I spent about an hour going down memory lane:

Sure (to toot my own horn) I created a dynamic blog which handled links to what you wanted to look at later (remote bookmarks), RSS/Atom syndication years before it was expected, web ping and Google SEO ensuring the first spot (before I told them to stop indexing me), created real-time posts for current media consumption, and even ported a doodle board into English for that short time in the aughts when it was a cool thing to have. Yeah, everyone once had their own forum for some reason, too.

I have decided to keep most of that alive for the last couple decades. It’s unlikely to be useful to anyone ever again.. unless you need to patch together an audio CD player for OpenBSD in text mode or get a 20 year old FreeBSD instance that handles ISA bounce-buffers to work with a long-gone SCSI adapter. I won’t mention the MacOS X stuff, because some of that predated it having an entropy (/dev/random) device, or even a functional curses.. and yet, that’s one of the most common UNIX derivatives today used in mass market.

I consider this website deprecated. Not sure what it’s future holds, but everything here has virtually no purpose.

Despite moving most of my place-of-work’s computing into the cloud, I still rent an ancient computer for less than $1/day to host several of my projects, including this blog.

It’s been pretty stable, but since I have been gently pushing the hardware, the network card has been failing and starting to hang until the driver forces a hard reset.

The NOC techician I spoke with offered to move it to the secondary NIC (network port), and I agreed. He was kind enough to probe that I had an open (unbridged) IP available, so I set the physical NIC to that address, while leaving the virtual bridged NICs alone other than adding the new interface as part of the bond. As the bridged interface was the default gateway, I didn’t have to do anything else.

#ifconfig eth1 x.x.x.x netmask y.y.y.y up
#brctl addif br0 eth1

30 seconds later, it cut across seamlessly when he physically moved the cable. Didn’t even get an alert, it was that fast.

Removed the old NIC from the bridge (just in case), took down my spare IP from the physical NIC, and we’re back and rocking.

#brctl delif br0 eth0
#ifconfig eth1 del x.x.x.x

Had I not kept myself used to managing physical hardware, this would have taken longer.

Devuan released Daedalus (release equivalent to Debian’s Bookworm) in late August, but I generally wait awhile to adopt things which have a large impact on services.

It went smooth-mostly.

I have a FastCGI backend I run the PHP scripts from, as the majority of my content is semi-static. The only reason I still have an Apache based configuration is for legacy purposes- it wouldn’t take much to rewrite to run under something with less overhead, but utilizing FastCGI, I don’t have the same overhead one would running Apache with PHP statically loaded. That broke.

This is the first time I’ve had Devuan entirely fail to pull in an entire package based upon a major revision change (php8 vs php7). It didn’t seem to notice, and happily broke things. It didn’t take me long to repair, but I did have to reintroduce myself to php-fpm configuration; I don’t use it on a daily basis.

It’s been several years since I’ve been active here; my blog has found it’s way into an extended hiatus for years at times.

Before social media was so popular (this from of my blog dates back to 2003!), we used to do our own thing and assume that others would find a way to syndicate it if they were interested in what we had to share.
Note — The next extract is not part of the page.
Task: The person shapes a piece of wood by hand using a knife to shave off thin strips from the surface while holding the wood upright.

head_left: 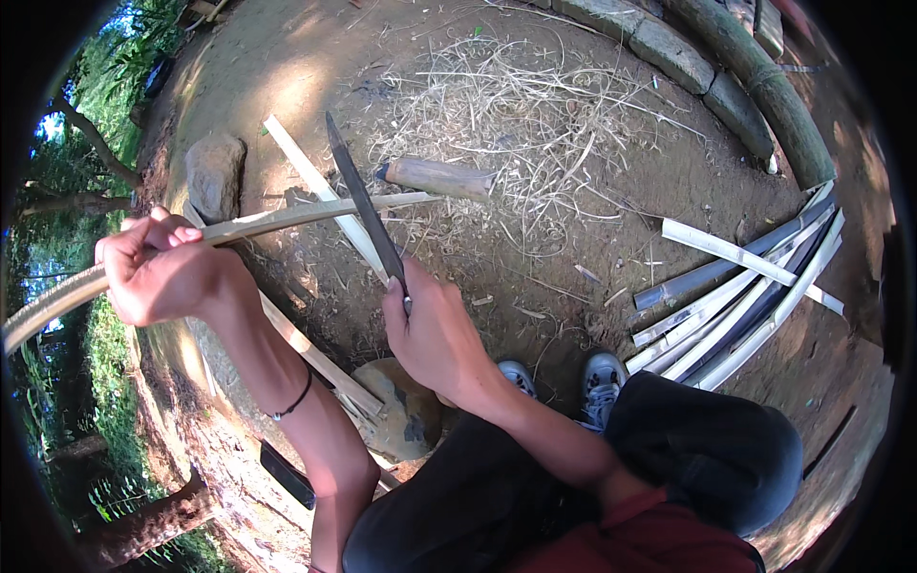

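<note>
My left hand is closed round a long bamboo strip, which runs from the left rim to a thin end near the middle. My right hand grips the handle of a dark-bladed knife, its tip pointing up and to the left. The blade crosses the strip near its thin end; whether they touch I cannot tell. Behind them a pale bamboo slat lies slanting on the ground. Beyond the blade lies a short bamboo piece.
Curly shavings cover the ground ahead. Split bamboo lengths are piled at right, near a thick bamboo pole and a row of stone blocks. One rock stands at left, another stone near my feet.
</note>
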Tool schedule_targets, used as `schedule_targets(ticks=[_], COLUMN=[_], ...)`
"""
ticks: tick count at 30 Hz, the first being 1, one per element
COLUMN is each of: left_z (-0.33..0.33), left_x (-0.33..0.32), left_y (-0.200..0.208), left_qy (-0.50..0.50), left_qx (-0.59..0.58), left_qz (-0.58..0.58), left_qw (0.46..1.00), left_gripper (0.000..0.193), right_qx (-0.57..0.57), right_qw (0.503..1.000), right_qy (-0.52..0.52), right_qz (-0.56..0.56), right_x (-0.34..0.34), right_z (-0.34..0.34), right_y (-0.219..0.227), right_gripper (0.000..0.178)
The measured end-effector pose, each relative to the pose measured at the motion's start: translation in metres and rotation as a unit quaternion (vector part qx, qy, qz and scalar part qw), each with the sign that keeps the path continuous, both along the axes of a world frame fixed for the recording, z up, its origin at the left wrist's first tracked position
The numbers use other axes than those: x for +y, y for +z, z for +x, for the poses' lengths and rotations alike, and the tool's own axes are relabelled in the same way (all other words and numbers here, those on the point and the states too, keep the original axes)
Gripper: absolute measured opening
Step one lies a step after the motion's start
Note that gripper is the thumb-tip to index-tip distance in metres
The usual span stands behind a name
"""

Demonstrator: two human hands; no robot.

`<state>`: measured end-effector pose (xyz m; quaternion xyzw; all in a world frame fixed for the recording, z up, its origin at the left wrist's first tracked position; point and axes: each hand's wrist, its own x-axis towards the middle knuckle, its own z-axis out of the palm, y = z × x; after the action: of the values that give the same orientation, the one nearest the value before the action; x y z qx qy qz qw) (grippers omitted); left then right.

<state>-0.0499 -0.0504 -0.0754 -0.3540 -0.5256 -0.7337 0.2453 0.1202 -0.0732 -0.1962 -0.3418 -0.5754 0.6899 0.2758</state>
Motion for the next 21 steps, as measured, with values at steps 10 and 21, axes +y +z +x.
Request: schedule_targets(ticks=[10, 21], left_z=[-0.021, -0.025], left_x=[-0.013, -0.005], left_y=[-0.021, -0.021], left_qy=[0.086, 0.096], left_qx=[-0.002, 0.012], left_qz=[-0.027, -0.037], left_qw=[0.996, 0.995], left_gripper=[0.014, 0.017], right_qx=[-0.059, -0.090], right_qw=[0.997, 0.992], right_qy=[0.013, -0.013], right_qz=[0.045, 0.087], right_x=[-0.028, -0.018], right_z=[-0.009, -0.020], right_y=[-0.028, -0.049], right_gripper=[0.022, 0.017])
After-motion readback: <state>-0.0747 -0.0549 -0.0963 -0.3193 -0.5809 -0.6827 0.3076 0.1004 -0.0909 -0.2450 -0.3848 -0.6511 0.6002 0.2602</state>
For many years in between then and now, I’ve changed my personal views on sharing personal data, what is/isn’t worth sharing, and what just doesn’t need to be on the Internet.
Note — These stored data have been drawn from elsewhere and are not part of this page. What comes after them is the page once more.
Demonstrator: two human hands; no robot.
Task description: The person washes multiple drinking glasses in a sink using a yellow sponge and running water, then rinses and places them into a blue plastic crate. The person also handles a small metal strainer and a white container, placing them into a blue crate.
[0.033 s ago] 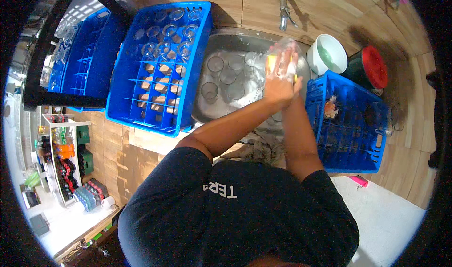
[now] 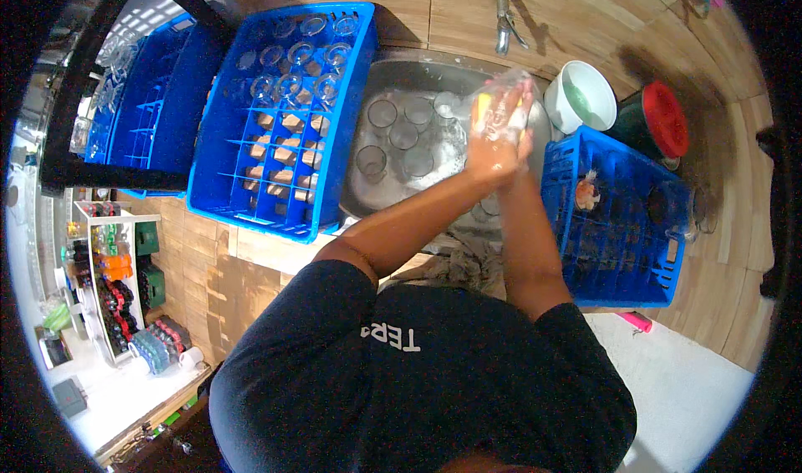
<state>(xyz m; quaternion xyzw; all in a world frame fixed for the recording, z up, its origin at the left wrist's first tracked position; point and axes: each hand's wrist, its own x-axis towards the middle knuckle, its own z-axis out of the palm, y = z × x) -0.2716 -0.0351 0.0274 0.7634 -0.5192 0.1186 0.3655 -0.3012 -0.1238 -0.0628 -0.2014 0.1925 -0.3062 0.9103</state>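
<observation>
Over the right side of the metal sink (image 2: pixel 401 70), my two soapy hands are pressed together. My left hand (image 2: pixel 499 143) is closed on a yellow sponge (image 2: pixel 482 107), which shows at its edge under the foam. Largely hidden behind it, my right hand (image 2: pixel 525 143) appears closed around a clear drinking glass (image 2: pixel 516 79), whose blurred rim shows above the fingers. Several clear glasses (image 2: pixel 403 134) stand in the sink to the left, with white suds (image 2: pixel 452 143) beside them.
Left of the sink, a blue divided crate (image 2: pixel 334 181) holds several glasses in its far compartments. Another blue crate (image 2: pixel 576 147) stands at right. Behind that are a white bucket (image 2: pixel 555 106) and a dark container with a red top (image 2: pixel 666 118). A tap (image 2: pixel 502 14) overhangs the sink.
My hands have turned slightly against each other around the sponge and glass, and the glass's visible end has shifted a little right. The glasses in the sink look unmoved.
</observation>
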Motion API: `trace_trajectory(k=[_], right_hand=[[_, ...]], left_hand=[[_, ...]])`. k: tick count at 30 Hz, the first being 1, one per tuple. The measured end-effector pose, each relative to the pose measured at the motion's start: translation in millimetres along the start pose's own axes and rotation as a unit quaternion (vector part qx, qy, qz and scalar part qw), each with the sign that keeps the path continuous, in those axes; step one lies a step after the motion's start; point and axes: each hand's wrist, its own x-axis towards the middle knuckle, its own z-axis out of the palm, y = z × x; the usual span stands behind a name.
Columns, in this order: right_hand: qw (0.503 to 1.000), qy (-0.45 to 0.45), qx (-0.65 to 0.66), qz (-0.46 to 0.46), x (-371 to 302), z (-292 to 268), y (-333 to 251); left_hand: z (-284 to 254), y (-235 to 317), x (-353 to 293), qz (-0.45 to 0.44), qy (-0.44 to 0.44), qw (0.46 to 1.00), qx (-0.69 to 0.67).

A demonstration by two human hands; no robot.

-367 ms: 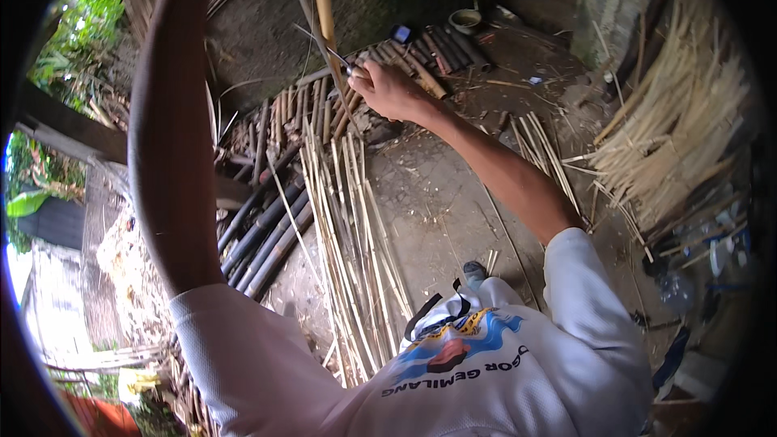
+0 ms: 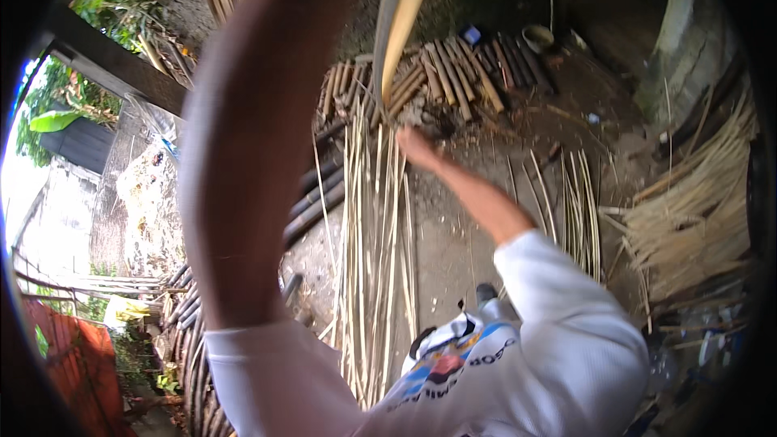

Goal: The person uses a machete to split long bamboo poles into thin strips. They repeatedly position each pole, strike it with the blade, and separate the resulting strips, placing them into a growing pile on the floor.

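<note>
1. Split bamboo length (image 2: 399, 32): seen top-ctr in head view (only view avail.), yellow face + greyish edge visible; upper end cut off by frame edge.
2. Long axis: approx. vertical in frame, slightly bowed, narrowing downward; lower tip can't be resolved vs. clutter behind.
3. R hand (image 2: 416, 148): placed just below & slightly right of bamboo's lower end, i.e. nearer hand as far as shown. Fingers seem curled but blurred; whether anything is held, or bamboo touched, can't be made out.
4. L arm (image 2: 251, 194): raised, blurred, run past top edge. L hand out of frame, so its grip state can't be confirmed.
5. Key relation: bamboo lies up-frame of R hand; its axis is met obliquely by R forearm (image 2: 477, 198), angled in from lower right.
6. Bkgd: long pale strips (image 2: 351, 226) laid on ground below R hand, roughly in line w/ bamboo; short bamboo pieces (image 2: 447, 73) stacked behind; smaller strip bunch (image 2: 581, 210) laid right of R forearm.
</note>
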Motion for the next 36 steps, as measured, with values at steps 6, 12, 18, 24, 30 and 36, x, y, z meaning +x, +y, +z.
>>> trace_trajectory(k=[6,12,18,24,30,36], right_hand=[[0.989,0.133,0.027,-0.057,-21.4,16.7,34.9],[0.975,0.19,0.119,0.009,-161.5,-86.0,131.1],[0.974,0.094,-0.205,0.002,-380.0,-129.0,124.6],[0.952,0.06,0.034,0.297,-544.8,-94.4,38.1],[0.88,0.161,0.15,0.421,-652.4,-103.0,-105.5],[0.889,0.218,0.212,0.343,-717.0,-102.6,-147.5]], left_hand=[[55.9,7.8,0.4,0.027,0.089,0.995,-0.027],[156.1,90.3,-86.1,0.152,0.27,0.875,-0.372],[237.6,130.6,-270.1,0.027,-0.055,0.932,-0.357],[236.5,271.6,-358.3,0.181,-0.156,0.866,-0.439],[211.3,401.0,-371.7,0.225,-0.1,0.843,-0.478],[176.3,465.2,-342.9,0.177,-0.05,0.867,-0.463]])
I don’t really feel the need to share every single thing I figure out technically, all of my new tools/toys/etc, and for the most part are not as engaged with the Internet as a whole as I once was.

I am not certain what the future holds; I might eventually turn this into a simple format, like it was back in 1999, or I might address this again in the future.

I’m proud for having kept this data alive (and active) for over 20 years, but sometimes I question why I still maintain several servers just for my own vanity domains.

I go out of my way not to post personal things, but one of my oldest, dearest friends passed today during a minor surgery.

I met him in 2004, and we were good friends ever since then. Heck, I still have an HP 2100 printer he gave me (after he accidentally broke mine). We went through the ups and downs of his wifes’ COPD and other health issues, and eventual passing.

Today at roughly 9AM, Randy passed this mortal coil to once again be with his beloved wife. I’ll miss you my friend.